> **Task directions**: Please set down the lines of the listing exactly, from its first line to the line with "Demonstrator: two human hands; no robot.", leaving the pictures out.

> **Given material**:
▽
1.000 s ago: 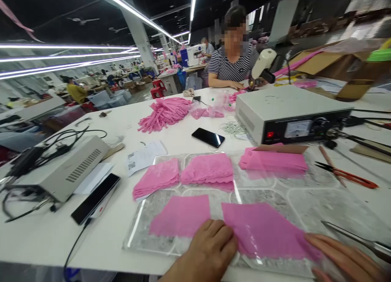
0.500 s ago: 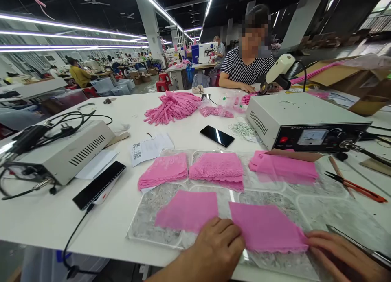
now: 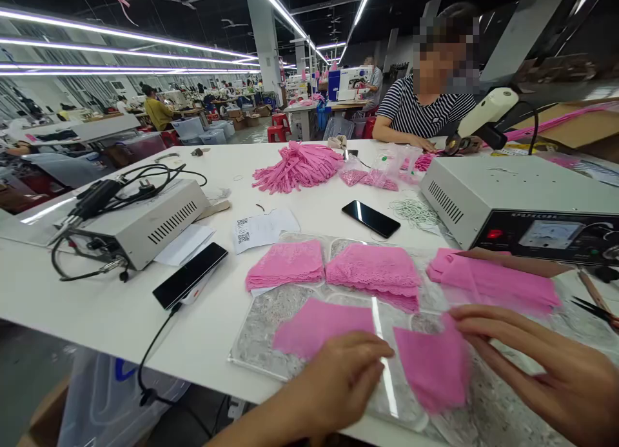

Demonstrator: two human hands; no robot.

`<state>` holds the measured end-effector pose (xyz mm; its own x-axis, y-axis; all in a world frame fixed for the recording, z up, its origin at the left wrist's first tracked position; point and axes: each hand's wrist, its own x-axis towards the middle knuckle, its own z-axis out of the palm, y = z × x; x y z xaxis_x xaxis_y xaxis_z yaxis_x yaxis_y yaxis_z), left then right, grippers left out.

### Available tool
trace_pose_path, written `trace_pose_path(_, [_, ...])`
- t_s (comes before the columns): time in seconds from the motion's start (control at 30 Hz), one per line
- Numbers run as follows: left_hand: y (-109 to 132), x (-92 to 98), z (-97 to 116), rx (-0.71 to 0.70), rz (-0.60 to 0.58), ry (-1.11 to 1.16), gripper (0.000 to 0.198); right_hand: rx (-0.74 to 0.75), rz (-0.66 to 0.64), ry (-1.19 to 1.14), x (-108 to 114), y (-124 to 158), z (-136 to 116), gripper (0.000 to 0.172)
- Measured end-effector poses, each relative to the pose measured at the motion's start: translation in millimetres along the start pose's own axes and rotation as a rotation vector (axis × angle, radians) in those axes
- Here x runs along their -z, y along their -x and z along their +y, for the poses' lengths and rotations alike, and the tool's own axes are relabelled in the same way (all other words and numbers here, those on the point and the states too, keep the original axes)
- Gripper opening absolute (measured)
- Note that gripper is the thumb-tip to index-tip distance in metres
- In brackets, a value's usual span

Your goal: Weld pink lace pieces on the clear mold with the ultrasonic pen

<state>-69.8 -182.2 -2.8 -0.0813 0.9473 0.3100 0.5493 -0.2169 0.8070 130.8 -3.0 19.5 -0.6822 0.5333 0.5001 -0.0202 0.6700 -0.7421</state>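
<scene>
Panel of pink fabric (image 3: 432,369) pinched in right hand (image 3: 546,363); left hand (image 3: 341,373) curled, hold unclear; lace-edged stacks (image 3: 372,269) already gathered far, flat panel (image 3: 322,321) apparently unstacked near left.

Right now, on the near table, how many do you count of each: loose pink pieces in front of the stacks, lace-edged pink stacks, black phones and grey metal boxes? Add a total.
Loose pink pieces: 2
Lace-edged pink stacks: 2
Black phones: 2
Grey metal boxes: 2
Total: 8
</scene>
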Motion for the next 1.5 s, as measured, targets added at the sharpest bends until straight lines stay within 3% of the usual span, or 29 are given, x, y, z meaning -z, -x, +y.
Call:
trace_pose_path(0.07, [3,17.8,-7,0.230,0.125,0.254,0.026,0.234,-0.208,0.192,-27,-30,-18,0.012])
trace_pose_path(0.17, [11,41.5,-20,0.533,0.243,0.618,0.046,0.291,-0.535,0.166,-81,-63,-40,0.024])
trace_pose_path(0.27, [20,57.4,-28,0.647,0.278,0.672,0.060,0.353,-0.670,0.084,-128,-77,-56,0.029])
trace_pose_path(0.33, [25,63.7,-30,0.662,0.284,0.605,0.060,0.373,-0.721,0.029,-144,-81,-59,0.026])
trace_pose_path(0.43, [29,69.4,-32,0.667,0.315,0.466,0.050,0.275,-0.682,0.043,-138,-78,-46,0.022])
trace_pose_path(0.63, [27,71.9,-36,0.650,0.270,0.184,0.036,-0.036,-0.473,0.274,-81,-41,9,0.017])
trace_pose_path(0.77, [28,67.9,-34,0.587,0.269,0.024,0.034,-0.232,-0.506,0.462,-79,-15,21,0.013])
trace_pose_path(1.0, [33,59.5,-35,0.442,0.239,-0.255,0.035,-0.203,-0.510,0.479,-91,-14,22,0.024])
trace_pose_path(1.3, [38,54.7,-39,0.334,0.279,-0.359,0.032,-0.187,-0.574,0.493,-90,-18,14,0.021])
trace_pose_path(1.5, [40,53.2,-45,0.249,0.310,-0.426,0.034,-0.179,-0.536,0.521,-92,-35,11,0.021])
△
> **Problem solution**:
1.000 s ago: 
0.500 s ago: 
now: 

Demonstrator: two human hands; no robot.

The required output has been supplied.